Après avoir recherché les origines, et, pour ainsi dire, la matière de la littérature française au moyen âge, il reste à en suivre les effets sur les autres littératures.

La poésie chevaleresque se répand presque en même temps par toute l’Europe : l’Italie est la plus prompte à la recevoir de nous. Dès le treizième siècle, les paladins de France, les héros de Charlemagne, fournissent le sujet de récits et de chants qui ont cours au-delà des Alpes.
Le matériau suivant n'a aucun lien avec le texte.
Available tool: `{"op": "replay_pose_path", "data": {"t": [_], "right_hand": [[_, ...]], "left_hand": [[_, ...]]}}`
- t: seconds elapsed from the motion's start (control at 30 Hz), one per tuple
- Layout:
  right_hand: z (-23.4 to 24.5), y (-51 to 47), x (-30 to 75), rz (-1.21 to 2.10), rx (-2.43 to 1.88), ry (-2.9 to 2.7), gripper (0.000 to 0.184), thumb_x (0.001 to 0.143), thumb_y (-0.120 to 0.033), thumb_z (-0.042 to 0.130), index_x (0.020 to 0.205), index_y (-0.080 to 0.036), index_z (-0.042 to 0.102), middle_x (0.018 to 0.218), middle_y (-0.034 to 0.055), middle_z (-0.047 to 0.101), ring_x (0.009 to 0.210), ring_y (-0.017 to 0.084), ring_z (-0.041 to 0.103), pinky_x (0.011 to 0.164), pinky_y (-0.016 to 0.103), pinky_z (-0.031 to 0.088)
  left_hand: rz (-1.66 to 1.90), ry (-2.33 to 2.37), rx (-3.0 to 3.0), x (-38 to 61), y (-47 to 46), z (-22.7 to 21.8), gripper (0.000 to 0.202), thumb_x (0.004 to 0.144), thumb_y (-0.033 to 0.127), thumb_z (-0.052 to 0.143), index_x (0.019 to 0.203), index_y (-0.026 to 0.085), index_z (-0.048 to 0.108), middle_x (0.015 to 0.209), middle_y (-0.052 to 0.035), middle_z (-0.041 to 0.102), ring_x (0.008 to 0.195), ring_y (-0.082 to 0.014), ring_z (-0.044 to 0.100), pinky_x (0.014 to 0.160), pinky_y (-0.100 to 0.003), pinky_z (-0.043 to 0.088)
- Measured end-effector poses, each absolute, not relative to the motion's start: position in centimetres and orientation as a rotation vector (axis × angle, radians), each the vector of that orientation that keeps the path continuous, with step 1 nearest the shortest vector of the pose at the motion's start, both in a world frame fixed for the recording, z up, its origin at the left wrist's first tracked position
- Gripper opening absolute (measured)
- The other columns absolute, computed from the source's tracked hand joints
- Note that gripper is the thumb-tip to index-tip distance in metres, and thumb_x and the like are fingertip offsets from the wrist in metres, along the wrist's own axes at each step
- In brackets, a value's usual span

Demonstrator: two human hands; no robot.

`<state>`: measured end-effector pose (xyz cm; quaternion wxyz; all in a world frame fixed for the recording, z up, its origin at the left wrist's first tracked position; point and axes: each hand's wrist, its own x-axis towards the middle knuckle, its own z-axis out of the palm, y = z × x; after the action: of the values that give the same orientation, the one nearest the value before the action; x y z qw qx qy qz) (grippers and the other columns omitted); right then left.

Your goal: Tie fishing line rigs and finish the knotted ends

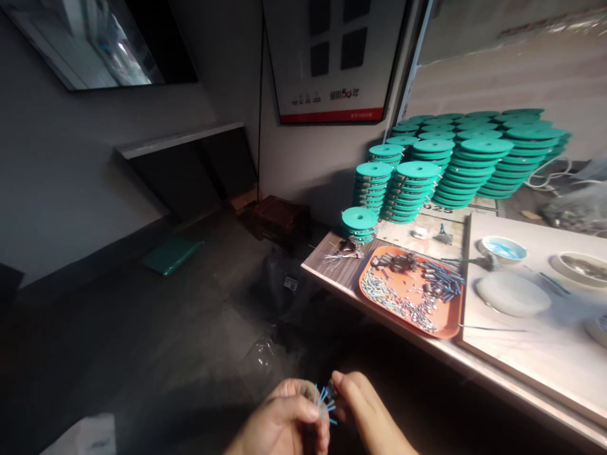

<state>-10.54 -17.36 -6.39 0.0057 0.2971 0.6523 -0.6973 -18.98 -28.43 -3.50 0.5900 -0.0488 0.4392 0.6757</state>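
Observation:
My left hand (284, 417) is closed, holding several thin light-blue tubes (324, 398) that fan out between thumb and fingers. Right beside it, my right hand (360, 404) pinches a small dark piece (331, 390) against the tubes' ends; its kind is too small to tell. Both hands are low in the view, in front of the table's near edge. On the table corner an orange tray (403, 297) carries small metal pieces, dark cylinders, pale short tubes and blue-black sticks.
Stacks of green spools (417, 170) stand at the table's back. On the white board to the right are a bowl of blue pieces (503, 249), a white round lid (513, 293) and another bowl (585, 266). A brown stool (279, 218) and plastic bags are on the floor.

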Motion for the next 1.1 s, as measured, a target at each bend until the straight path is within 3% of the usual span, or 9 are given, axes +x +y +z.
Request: {"op": "replay_pose_path", "data": {"t": [0.37,1.1], "right_hand": [[-7.08,-17.53,-10.59,-2.243,1.037,1.959,0.057,0.069,-0.072,0.035,0.054,-0.018,0.047,0.063,0.0005,0.045,0.067,0.017,0.043,0.061,0.028,0.031],[-6.84,-17.58,-10.55,-2.276,0.942,1.996,0.055,0.071,-0.068,0.038,0.056,-0.017,0.051,0.065,0.0011,0.049,0.069,0.017,0.044,0.067,0.029,0.033]], "left_hand": [[1.552,1.018,-0.114,-18.81,-28.62,-3.49,0.005,0.051,0.015,0.062,0.050,0.012,0.058,0.044,-0.0025,0.059,0.040,-0.0102,0.050,0.043,-0.021,0.034],[1.471,1.013,-0.031,-18.67,-28.06,-3.02,0.006,0.048,0.012,0.055,0.044,0.010,0.059,0.043,-0.0048,0.060,0.038,-0.0096,0.048,0.042,-0.021,0.028]]}}
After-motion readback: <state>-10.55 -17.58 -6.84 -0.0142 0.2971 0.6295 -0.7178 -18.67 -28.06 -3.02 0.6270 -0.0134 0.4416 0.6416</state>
Bientôt toutes ces aventures qu’avaient racontées nos troubadours et nos trouvères, sont célébrées dans une foule d’épopées qui perpétuent en Italie la tradition chevaleresque née en France, jusqu’à ce que deux hommes lui impriment un caractère nouveau. Pulci ose donner place à la plaisanterie entre les récits incroyables et les réflexions dévotes de la légende ; Boyardo y introduit l’intérêt romanesque, et c’est ainsi métamorphosés que les héros de Turpin arrivent aux mains de l’Arioste. Tout en se jouant de ses personnages et de ses récits avec une grâce que Pulci n’avait point connue, tout en laissant bien loin derrière lui les plus aimables inventions du Boyardo, l’Arioste ne s’en rattache pas moins, par ces deux hommes et par leurs prédécesseurs, à notre vieille poésie chevaleresque, dont son imagination ingénieusement naïve a plus conservé ou mieux retrouvé qu’on ne croit d’ordinaire, l’allure naturelle et facile, et ce mouvement à-la-fois continu et varié d’un récit qui s’interrompt sans cesse et ne s’arrête jamais. Dès ce moment, la poésie chevaleresque ne peut plus être qu’une poésie badine ; l’Arioste, qui lui a prêté tant de rians prestiges, l’a dépouillée sans retour de tout prestige sérieux. Cependant, avant de s’éteindre, cette noble poésie chevaleresque, ranimée au nom des croisades françaises, qui lui rappelait son origine un peu oubliée, jettera encore un dernier rayon, le plus brillant peut-être, sur la classique épopée du Tasse.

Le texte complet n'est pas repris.